DATA SECTION:
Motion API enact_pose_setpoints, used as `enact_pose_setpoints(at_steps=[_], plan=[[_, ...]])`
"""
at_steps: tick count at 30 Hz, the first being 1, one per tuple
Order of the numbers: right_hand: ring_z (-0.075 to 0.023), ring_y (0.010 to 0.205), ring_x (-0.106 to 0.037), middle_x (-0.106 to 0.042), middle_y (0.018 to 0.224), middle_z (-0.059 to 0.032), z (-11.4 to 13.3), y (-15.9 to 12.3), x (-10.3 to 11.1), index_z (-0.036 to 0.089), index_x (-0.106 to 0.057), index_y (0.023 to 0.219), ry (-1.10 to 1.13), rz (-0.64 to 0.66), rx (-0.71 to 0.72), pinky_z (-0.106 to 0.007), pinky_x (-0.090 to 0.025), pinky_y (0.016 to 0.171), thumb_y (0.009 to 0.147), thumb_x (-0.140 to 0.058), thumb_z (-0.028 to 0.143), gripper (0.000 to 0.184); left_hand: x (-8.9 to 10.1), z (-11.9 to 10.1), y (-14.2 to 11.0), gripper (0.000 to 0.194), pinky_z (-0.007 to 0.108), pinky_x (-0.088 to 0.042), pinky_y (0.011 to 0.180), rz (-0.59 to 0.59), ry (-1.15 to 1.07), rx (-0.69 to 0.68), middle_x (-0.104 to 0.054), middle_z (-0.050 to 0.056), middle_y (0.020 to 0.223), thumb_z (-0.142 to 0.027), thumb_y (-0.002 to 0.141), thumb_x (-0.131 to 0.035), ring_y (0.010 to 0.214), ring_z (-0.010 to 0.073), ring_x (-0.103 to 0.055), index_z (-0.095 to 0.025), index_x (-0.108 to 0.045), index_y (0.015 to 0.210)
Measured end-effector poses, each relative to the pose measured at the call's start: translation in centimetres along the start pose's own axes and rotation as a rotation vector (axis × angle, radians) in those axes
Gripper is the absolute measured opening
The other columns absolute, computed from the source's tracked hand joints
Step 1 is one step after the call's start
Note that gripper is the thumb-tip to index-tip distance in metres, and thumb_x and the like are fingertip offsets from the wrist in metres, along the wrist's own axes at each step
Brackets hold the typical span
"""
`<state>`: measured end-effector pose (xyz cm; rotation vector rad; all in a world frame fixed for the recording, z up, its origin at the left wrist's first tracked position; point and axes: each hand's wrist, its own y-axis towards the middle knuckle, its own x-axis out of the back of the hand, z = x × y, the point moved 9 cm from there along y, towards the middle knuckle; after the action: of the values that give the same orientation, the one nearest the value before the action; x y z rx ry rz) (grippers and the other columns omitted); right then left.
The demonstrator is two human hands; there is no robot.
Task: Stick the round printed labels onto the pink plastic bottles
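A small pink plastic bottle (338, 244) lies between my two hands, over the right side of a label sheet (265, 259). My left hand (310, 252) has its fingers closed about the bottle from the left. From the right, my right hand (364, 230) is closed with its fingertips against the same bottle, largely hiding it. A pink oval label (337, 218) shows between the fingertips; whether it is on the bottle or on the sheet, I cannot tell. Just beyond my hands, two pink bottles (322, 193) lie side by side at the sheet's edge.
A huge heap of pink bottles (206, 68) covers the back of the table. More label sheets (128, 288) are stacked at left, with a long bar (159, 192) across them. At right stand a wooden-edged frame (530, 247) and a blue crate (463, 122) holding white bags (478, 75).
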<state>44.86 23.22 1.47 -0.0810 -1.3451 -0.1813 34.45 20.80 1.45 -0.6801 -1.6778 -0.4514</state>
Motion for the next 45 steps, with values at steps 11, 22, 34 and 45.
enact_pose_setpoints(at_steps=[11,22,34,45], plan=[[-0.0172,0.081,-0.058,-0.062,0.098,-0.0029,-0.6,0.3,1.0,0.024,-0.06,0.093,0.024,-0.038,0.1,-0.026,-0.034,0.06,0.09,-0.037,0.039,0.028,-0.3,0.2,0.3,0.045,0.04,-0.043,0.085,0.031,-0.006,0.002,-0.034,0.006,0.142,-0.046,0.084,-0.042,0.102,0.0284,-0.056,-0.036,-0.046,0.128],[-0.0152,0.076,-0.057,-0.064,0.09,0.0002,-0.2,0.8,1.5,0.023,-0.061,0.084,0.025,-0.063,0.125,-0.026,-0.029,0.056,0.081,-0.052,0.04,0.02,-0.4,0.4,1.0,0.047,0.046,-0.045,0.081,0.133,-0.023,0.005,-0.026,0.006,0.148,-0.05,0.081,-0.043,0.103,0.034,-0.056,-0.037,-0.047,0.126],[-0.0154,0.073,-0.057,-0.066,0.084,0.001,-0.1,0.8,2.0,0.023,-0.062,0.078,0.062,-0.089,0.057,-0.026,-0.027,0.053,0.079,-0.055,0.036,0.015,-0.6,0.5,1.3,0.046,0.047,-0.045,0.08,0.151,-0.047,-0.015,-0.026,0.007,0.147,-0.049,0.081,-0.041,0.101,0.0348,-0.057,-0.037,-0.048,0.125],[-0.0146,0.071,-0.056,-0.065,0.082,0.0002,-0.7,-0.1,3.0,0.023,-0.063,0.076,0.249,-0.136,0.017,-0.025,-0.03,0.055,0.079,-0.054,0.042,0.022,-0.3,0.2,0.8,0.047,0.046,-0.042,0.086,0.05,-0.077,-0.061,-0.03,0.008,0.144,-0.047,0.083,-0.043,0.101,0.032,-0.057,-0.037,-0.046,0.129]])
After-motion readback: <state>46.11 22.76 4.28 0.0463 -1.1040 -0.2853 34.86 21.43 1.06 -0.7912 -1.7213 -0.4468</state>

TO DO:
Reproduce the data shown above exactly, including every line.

EXERCISE ANSWER:
Motion API enact_pose_setpoints, used as `enact_pose_setpoints(at_steps=[_], plan=[[_, ...]])`
"""
at_steps: tick count at 30 Hz, the first being 1, one per tuple
Order of the numbers: right_hand: ring_z (-0.075 to 0.023), ring_y (0.010 to 0.205), ring_x (-0.106 to 0.037), middle_x (-0.106 to 0.042), middle_y (0.018 to 0.224), middle_z (-0.059 to 0.032), z (-11.4 to 13.3), y (-15.9 to 12.3), x (-10.3 to 11.1), index_z (-0.036 to 0.089), index_x (-0.106 to 0.057), index_y (0.023 to 0.219), ry (-1.10 to 1.13), rz (-0.64 to 0.66), rx (-0.71 to 0.72), pinky_z (-0.106 to 0.007), pinky_x (-0.090 to 0.025), pinky_y (0.016 to 0.171), thumb_y (0.009 to 0.147), thumb_x (-0.140 to 0.058), thumb_z (-0.028 to 0.143), gripper (0.000 to 0.184); left_hand: x (-8.9 to 10.1), z (-11.9 to 10.1), y (-14.2 to 11.0), gripper (0.000 to 0.194), pinky_z (-0.007 to 0.108), pinky_x (-0.088 to 0.042), pinky_y (0.011 to 0.180), rz (-0.59 to 0.59), ry (-1.15 to 1.07), rx (-0.69 to 0.68), middle_x (-0.104 to 0.054), middle_z (-0.050 to 0.056), middle_y (0.020 to 0.223), thumb_z (-0.142 to 0.027), thumb_y (-0.002 to 0.141), thumb_x (-0.131 to 0.035), ring_y (0.010 to 0.214), ring_z (-0.010 to 0.073), ring_x (-0.103 to 0.055), index_z (-0.095 to 0.025), index_x (-0.108 to 0.045), index_y (0.015 to 0.210)
Measured end-effector poses, each relative to the pose measured at the call's start: translation in centimetres along the start pose's own axes and rotation as a rotation vector (axis × angle, radians) in those axes
Gripper is the absolute measured opening
The other columns absolute, computed from the source's tracked hand joints
Step 1 is one step after the call's start
Note that gripper is the thumb-tip to index-tip distance in metres, and thumb_x and the like are fingertip offsets from the wrist in metres, along the wrist's own axes at each step
Brackets hold the typical span
"""
`<state>`: measured end-effector pose (xyz cm; rotation vector rad; all in a world frame fixed for the recording, z up, its origin at the left wrist's first tracked position; point and axes: each hand's wrist, its own y-axis towards the middle knuckle, its own x-axis out of the back of the hand, z = x × y, the point moved 9 cm from there along y, towards the middle knuckle; after the action: of the values that give the same orientation, the one nearest the value before the action; x y z rx ry rz) (grippers and the other columns omitted); right then left.
The demonstrator is two human hands; there is no robot.
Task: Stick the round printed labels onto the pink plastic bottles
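A small pink plastic bottle (338, 244) lies between my two hands, over the right side of a label sheet (265, 259). My left hand (310, 252) has its fingers closed about the bottle from the left. From the right, my right hand (364, 230) is closed with its fingertips against the same bottle, largely hiding it. A pink oval label (337, 218) shows between the fingertips; whether it is on the bottle or on the sheet, I cannot tell. Just beyond my hands, two pink bottles (322, 193) lie side by side at the sheet's edge.
A huge heap of pink bottles (206, 68) covers the back of the table. More label sheets (128, 288) are stacked at left, with a long bar (159, 192) across them. At right stand a wooden-edged frame (530, 247) and a blue crate (463, 122) holding white bags (478, 75).
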<state>44.86 23.22 1.47 -0.0810 -1.3451 -0.1813 34.45 20.80 1.45 -0.6801 -1.6778 -0.4514</state>
Motion for the next 45 steps, with values at steps 11, 22, 34 and 45.
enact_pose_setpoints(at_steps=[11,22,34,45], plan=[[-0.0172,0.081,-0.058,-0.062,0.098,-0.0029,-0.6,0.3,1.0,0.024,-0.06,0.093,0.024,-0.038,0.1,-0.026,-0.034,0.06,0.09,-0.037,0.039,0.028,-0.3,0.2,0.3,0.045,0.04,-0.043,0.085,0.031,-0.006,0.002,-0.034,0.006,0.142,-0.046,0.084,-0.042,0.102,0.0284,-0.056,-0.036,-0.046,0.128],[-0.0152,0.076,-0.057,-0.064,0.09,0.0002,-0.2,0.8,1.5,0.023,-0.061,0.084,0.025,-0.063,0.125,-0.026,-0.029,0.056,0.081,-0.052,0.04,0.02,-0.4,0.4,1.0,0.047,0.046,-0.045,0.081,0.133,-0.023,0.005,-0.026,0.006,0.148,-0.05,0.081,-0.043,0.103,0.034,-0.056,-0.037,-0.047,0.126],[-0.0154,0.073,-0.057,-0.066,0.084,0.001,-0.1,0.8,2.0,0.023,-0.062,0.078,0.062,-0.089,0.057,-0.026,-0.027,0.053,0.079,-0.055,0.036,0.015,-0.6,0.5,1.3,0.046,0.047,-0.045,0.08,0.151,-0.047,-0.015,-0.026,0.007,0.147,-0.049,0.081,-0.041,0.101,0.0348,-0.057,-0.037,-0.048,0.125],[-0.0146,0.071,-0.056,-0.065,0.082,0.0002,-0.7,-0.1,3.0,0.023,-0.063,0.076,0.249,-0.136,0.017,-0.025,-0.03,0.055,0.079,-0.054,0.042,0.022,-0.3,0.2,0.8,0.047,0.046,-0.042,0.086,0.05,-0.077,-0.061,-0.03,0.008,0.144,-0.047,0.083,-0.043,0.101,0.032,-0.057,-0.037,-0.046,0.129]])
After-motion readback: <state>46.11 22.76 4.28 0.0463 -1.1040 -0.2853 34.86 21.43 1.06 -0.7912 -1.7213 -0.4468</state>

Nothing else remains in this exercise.